Soyons honnêtes, certes
Emilio Estevez – avec ses personnages à profusion (22 !) et son climax scénaristique ultra connoté (l’assassinat de Bobby Kennedy) – s’en sort avec la mention bien. Il n’évite certes pas les sentiers battus et ultra rebattus du sentimentalisme « C’était mieux avant », cependant on doit lui accorder une sincérité dans sa démarche assez rafraîchissante. Ici, point de complots secrets. Estevez est visiblement fasciné par son sujet (d’où un Bob Kennedy lisse, tout en promesses et en espoirs) et les résonances actuelles qu’il donne à son film n’en sont que plus flagrantes. Le parallèle Vietnam/Irak est bien sûr évident, même s’il est vite supplanté par le décalage gigantesque entre deux époques : notre société amorphe, désabusée politiquement et socialement face à cette image d’Epinal d’une époque où tout les espoirs étaient permis, où le changement semblait possible.
La démonstration d’Estevez est souvent facile (à grand renfort de classiques musicaux),
mais il faut avouer qu’elle fait du bien.
Enfin, comment parler de
Bobby sans évoquer le casting monstrueux qu’il réunit ?
Anthony Hopkins,
Sharon Stone,
Elijah Wood,
Laurence Fishburne, etc. On en reste sur les fesses de voir une telle liste de noms s’égrainer, d’autant qu’aucun n’a à rougir de sa performance. Malheureusement, le serpent du
star-system se mord rapidement la queue malgré lui. Alors qu’on voudrait voir des personnages se rencontrer, s’unir et se déchirer (vivre en somme), on ne peut s’empêcher de s’émerveiller de voir
Sharon Stone coiffer
Demi Moore ou
Anthony Hopkins jouer aux échecs avec
Harry Belafonte.

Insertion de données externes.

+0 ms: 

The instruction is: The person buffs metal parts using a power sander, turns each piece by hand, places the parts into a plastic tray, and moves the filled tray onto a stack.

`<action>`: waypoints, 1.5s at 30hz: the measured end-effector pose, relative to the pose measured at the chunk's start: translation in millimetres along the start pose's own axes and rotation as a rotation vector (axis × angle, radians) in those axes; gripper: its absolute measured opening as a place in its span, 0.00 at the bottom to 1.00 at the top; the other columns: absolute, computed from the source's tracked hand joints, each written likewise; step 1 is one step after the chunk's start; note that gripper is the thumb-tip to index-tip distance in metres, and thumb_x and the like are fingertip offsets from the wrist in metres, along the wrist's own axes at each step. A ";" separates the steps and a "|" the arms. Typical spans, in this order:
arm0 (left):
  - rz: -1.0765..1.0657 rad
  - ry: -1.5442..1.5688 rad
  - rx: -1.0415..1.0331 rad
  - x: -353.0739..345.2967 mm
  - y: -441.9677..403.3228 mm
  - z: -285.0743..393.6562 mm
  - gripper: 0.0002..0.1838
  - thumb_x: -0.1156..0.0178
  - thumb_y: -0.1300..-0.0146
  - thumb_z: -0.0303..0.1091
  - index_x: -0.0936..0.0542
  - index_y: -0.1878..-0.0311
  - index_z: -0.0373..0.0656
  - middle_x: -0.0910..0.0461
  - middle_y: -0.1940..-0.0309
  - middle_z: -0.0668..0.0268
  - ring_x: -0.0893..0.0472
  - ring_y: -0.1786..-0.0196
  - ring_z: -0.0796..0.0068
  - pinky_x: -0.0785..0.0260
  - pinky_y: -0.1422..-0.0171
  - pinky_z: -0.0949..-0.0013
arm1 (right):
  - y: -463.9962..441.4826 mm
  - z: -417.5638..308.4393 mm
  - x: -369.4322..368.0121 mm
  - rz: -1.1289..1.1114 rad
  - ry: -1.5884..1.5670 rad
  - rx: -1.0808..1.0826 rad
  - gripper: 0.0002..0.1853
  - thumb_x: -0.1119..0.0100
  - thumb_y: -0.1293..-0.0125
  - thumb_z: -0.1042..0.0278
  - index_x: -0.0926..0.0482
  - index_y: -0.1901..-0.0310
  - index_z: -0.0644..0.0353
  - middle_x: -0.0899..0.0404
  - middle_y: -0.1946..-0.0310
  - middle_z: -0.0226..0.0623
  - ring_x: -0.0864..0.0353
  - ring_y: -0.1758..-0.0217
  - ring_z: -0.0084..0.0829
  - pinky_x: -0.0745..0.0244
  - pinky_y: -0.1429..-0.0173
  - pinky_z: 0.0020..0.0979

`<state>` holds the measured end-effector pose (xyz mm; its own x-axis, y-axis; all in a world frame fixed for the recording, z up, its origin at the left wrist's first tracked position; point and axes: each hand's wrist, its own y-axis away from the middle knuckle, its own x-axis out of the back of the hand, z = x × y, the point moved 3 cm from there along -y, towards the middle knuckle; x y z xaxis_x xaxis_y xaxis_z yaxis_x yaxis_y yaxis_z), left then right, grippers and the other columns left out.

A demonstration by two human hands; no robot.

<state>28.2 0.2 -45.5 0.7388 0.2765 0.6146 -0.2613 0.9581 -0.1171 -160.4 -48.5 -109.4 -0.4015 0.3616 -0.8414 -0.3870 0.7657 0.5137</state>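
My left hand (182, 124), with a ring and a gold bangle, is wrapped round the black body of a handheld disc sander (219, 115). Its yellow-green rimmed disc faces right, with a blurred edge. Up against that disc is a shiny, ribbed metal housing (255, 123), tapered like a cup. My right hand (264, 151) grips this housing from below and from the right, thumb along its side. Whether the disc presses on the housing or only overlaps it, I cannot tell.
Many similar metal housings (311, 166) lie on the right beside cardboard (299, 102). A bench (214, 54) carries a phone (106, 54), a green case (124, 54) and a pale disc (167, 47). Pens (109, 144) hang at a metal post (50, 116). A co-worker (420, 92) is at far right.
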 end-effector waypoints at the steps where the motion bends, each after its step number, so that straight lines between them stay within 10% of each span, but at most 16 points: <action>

Et le charme est rompu. Non que leur jeu soit faible, mais face à de tels monstres, les réflexes de spectateurs/cinéphiles sont redoutables. Certaines performances sont néanmoins bluffantes de justesses : une
Lindsay Lohan étonnante de retenue face à un
Elijah Wood mystérieux ; ou encore un
William H. Macy décidemment trop peu exploité à Hollywood.